Hch 2,42-47: Tenían todo en común.
Sal 117: Dad gracias al Señor porque es bueno, porque es eterna su misericordia.
1Pe 1,3-9: Por su gran misericordia nos ha regenerado para una esperanza viva.
Jn 20, 19-31: Bienaventurados los que crean sin haber visto.
Comenzaba el Evangelio un domingo por la tarde, en una sala con las puertas cerradas por el miedo de los discípulos a los judíos, y terminaba el domingo siguiente en la misma sala con una de las más rotundas confesiones de fe cristológicas de labios de Tomás: “Señor mío y Dios mío”. El tránsito de una situación a otra pudo producirse por la aparición del Resucitado.
Lo que le sucedió al Maestro, también les podía pasar a ellos. El miedo no era gratuito, sino que tenía sus razones de peso. Ocultos podrían esperar con cautela a que la tensión fuera disipándose. Si antes se vieron en situaciones peligrosas, tenían con ellos al Señor, que les aportaba seguridad y les causaba serenidad. Como se contiene el miedo en los niños cuando están con ellos sus padres, porque entienden que estos son superiores a las amenazas, también así, tal vez, los discípulos con Jesús. Cuando esté fue asesinado ellos se verían desbordados por el miedo; ya no lo tenían a Él para infundir su paz.

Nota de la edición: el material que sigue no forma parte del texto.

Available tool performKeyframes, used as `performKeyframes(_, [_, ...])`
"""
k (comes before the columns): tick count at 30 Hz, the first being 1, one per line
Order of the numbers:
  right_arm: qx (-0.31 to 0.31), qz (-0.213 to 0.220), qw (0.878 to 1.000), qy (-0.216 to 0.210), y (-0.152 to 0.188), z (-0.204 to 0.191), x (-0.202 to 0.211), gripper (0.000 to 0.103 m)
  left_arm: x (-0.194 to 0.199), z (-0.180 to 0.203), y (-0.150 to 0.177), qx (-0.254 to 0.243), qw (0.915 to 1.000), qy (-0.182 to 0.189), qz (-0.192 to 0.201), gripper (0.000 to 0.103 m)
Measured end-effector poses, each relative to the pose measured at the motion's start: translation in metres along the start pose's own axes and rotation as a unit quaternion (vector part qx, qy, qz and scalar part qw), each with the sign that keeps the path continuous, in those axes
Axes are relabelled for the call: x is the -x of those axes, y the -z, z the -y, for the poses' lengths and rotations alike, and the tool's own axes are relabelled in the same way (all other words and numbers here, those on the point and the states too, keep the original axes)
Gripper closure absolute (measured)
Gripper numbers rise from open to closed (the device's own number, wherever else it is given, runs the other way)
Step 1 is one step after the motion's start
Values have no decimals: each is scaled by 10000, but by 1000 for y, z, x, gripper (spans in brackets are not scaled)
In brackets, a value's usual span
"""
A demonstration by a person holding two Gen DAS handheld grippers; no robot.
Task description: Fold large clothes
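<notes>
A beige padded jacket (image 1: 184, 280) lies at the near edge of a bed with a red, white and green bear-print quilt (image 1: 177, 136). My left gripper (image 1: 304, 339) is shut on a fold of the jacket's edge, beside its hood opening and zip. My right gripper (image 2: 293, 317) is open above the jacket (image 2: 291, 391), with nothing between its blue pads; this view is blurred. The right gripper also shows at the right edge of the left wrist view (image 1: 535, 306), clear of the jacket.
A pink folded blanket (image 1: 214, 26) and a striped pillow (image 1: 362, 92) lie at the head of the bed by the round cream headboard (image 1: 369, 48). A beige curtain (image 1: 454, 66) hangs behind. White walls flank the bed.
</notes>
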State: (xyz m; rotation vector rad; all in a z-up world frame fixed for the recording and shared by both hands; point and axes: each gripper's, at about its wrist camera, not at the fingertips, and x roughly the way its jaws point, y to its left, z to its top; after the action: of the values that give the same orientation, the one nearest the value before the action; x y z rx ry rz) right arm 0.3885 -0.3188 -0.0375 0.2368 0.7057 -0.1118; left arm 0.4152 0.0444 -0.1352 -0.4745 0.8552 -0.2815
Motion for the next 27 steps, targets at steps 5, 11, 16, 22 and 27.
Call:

Al aparecerse el Señor resucitado saluda con el saludo habitual entre los judíos: “La paz con vosotros”, con el agravante de que su paz realmente desplaza el miedo porque confirma su victoria sobre la muerte y su presencia entre ellos. Resalta la convicción de que ya no hay motivos para temer de modo absoluto ni para la tristeza. Junto con el saludo les envía el Espíritu, que será quien abra los sentidos de ellos para percibir la presencia del resucitado en sus vidas y en la comunidad, y para trabajar como mensajeros de la misericordia. De ahí que este envío esté seguido por el perdón de los pecados. La educación de los padres a los hijos, uno de los ejercicios mayores de misericordia, de benevolencia hacia otros, los llevará a que puedan afrontar con autonomía y responsabilidad los diversos retos de la vida. Una mala educación pretende ocultar o quitar las dificultades, eximir de responsabilidades y, aun sin saberlo, fomentar mentalidades inmaduras e infantiles. El envío del Espíritu infundirá fe en Cristo vivo, para superar temores y trabajar por la misericordia.
Tomás no había visto al resucitado, por lo que él continuaría con sus miedos, a pesar de ver a sus colegas sospechosamente cambiados hacia la alegría. El testimonio de aquella comunidad de discípulos, de la Iglesia naciente, no le fue suficiente al apóstol Tomás. Pero tampoco lo que ellos le transmitían con su propio entusiasmo. El miedo y la tristeza conducen sin mucha dificultad a una hermeticidad interna que se cierra y no llega a valorar los signos de la realidad de Cristo resucitado. Esta cerrazón impide mirar más allá de uno mismo y es la subjetividad propia la que dictamina, sin atender a los otros. La misma expresión de no creer hasta tocar literalmente el cuerpo de Jesús en sus llagas manifiesta una actitud distante de la verdadera fe, pero muy compartida. Lo que no acerco hasta mí, lo que no llevo a mis manos y no puedo palpar, manejar, hasta manipular no es real. No está lejos de la inmediatez que sufrimos actualmente, tanto en el tiempo (el cumplimiento de mis deseos ya) y también en el espacio (aquí, conmigo, para hacerlo mío, a mi modo).
Las mismas llagas que el Señor le invita a Tomás a tocar son el signo visible de la apertura por el amor obediente al Padre, de la entrega más allá de los deseos de preservación y de los miedos, de la apertura de las manos y los pies para acoger y abrazar y no para poseer.
El encuentro con Cristo vivo es tan poderoso que quiebra la dureza de Tomás para proclamar a Cristo como su Señor y su Dios: “Señor mío y Dios mío”. El desenlace revela la apertura a algo más allá de uno mismo con sus razones y temores, al reconocimiento del Dios que rompe barreras. Y, al mismo tiempo, precave ante la actitud posible de cristianos que dudan de la veracidad de la resurrección de Cristo, porque, en definitiva, no creen a quien guarda su mensaje y la noticia de la pascua, que es la Iglesia.
La misericordia de Dios de la que nos alimentamos y nos mueve a llevarla a los demás se vive en la familia de la Iglesia y parte del Espíritu Santo que, en nosotros, nos permite reconocer a Cristo como Señor y Dios. Disipa los miedos, porque hace estar convencido de que Jesucristo ha resucitado y su presencia entre nosotros es real.